Loan commitments   1,628 1,628

In addition to the above financial liabilities, the Crown has entered into various financial guarantees totalling $422 million (2011: $210 million) which expose the Crown to liquidity risk. These guarantees are classified as contingent liabilities and are set out in note 32. For all these guarantees, the earliest period which the Crown would be required to pay if the guarantees are called upon is less than one year.

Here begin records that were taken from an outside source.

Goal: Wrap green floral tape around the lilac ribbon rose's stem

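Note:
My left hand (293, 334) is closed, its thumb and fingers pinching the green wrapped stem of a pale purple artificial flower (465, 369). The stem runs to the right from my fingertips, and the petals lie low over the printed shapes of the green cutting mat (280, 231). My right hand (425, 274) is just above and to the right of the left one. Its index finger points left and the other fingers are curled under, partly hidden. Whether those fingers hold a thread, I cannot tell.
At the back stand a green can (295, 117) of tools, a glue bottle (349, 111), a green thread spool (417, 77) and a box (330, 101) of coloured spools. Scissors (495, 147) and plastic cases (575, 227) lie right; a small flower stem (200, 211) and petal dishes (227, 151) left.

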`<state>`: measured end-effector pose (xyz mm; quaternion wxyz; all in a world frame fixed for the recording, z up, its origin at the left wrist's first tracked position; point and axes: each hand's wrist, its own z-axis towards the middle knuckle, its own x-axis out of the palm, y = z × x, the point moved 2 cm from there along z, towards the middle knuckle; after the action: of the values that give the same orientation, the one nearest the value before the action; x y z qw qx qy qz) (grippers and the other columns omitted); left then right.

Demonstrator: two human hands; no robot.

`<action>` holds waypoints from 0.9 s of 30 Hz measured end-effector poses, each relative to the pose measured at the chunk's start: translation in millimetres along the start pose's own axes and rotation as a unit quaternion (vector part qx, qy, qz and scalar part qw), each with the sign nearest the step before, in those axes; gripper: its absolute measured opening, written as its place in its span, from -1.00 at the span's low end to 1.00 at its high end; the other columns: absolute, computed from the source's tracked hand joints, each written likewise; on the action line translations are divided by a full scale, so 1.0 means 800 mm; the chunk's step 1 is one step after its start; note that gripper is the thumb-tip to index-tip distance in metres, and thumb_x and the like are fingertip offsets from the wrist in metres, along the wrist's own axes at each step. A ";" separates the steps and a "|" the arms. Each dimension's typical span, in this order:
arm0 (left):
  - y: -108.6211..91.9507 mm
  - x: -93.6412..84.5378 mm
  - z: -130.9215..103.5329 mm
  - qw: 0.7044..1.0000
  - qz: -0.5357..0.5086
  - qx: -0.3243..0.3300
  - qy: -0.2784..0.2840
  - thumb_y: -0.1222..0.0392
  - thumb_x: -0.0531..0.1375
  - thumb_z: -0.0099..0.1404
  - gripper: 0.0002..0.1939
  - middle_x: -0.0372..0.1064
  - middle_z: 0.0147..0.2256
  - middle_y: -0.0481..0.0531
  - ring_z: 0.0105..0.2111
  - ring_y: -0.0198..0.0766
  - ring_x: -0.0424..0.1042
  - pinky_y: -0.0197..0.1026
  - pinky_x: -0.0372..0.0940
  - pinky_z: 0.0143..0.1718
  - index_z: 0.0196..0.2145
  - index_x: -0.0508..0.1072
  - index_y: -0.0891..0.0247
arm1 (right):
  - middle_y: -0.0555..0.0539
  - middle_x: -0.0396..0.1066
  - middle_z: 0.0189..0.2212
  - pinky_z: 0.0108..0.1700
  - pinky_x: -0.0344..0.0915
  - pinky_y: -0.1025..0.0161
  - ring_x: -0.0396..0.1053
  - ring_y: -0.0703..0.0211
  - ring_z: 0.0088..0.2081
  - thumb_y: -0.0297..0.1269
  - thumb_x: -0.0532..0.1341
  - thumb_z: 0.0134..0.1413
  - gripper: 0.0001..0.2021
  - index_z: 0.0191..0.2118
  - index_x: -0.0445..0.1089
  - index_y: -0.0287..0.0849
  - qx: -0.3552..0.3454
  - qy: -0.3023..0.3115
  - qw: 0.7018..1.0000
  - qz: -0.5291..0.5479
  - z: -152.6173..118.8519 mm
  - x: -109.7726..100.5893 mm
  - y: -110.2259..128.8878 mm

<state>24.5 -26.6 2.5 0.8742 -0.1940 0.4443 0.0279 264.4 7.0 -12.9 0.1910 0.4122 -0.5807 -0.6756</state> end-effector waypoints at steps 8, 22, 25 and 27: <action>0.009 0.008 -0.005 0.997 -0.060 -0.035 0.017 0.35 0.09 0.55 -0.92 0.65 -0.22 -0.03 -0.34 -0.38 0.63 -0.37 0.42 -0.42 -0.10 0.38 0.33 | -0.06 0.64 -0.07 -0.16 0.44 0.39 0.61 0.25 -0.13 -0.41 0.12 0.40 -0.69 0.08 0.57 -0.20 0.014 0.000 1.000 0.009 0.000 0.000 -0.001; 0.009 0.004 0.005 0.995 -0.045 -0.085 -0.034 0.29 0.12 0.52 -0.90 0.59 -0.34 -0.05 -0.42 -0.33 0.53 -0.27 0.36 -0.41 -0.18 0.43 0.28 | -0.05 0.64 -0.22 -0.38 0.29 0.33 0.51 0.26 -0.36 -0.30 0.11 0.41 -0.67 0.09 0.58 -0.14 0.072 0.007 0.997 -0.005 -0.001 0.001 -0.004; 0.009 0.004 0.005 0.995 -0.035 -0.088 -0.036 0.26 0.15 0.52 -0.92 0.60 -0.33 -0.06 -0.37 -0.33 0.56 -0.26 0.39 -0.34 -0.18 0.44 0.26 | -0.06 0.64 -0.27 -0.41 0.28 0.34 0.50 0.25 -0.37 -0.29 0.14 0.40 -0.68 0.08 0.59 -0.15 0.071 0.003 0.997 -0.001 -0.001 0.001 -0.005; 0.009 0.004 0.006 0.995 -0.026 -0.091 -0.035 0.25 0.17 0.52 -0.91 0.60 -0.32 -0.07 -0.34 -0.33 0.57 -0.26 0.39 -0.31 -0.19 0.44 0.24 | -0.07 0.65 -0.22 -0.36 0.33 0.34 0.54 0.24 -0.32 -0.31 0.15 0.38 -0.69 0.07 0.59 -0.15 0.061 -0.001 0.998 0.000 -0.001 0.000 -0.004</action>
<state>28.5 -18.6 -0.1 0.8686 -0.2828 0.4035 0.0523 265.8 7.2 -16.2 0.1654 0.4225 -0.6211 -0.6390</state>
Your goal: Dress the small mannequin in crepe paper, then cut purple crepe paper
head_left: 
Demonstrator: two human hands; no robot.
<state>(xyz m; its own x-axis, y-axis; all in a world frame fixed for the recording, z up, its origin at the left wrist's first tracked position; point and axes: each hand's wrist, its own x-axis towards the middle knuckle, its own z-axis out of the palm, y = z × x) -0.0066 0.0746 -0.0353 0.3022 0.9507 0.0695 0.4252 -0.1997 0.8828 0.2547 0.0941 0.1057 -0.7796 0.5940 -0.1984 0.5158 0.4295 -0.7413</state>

(e) Liquidity risk management (continued)
As at 30 June 2011 Note Carrying
value
Contractual
cash
 flows
<1 year 1-2 years 2-5 years 5-10 years > 10 years
  $m $m $m $m $m $m $m
Issued currency 4,254 4,254 4,254
Accounts payable 23 7,337 7,345 7,160 54 34 57 40
Borrowings: 24  
   Government stock 46,018 59,839 9,415 12,016 13,168 24,782 458
   Treasury bills 7,028 7,095 7,095
   Government retail stock 261 267 204 61 2
   Settlement deposits with Reserve Bank 6,276 6,276 6,276
   Finance lease liabilities 1,176 1,313 136 151 430 596
   Other borrowings 26,719 28,485 19,173 1,177 4,792 2,449 894
Total non-derivative liabilities 99,069 114,874 53,713 13,459 18,426 27,884 1,392
Derivatives in loss
  settled net 3,444 646 219 680 1,001 898
Derivatives in loss
  settled gross
 - inflow 52,297 33,262 4,620 8,988 5,214 213
 - outflow 47,625 31,652 3,859 7,325 4,581 208

Other cashflows

Loan commitments 1,106 1,106

The Government has access to financing facilities, of which the total unused amount at 30 June 2012 was $993 million (2011: $1,441 million). The Government expects to meet its obligations from operating cash flows, from the results of bond tenders, and proceeds of maturing financial assets.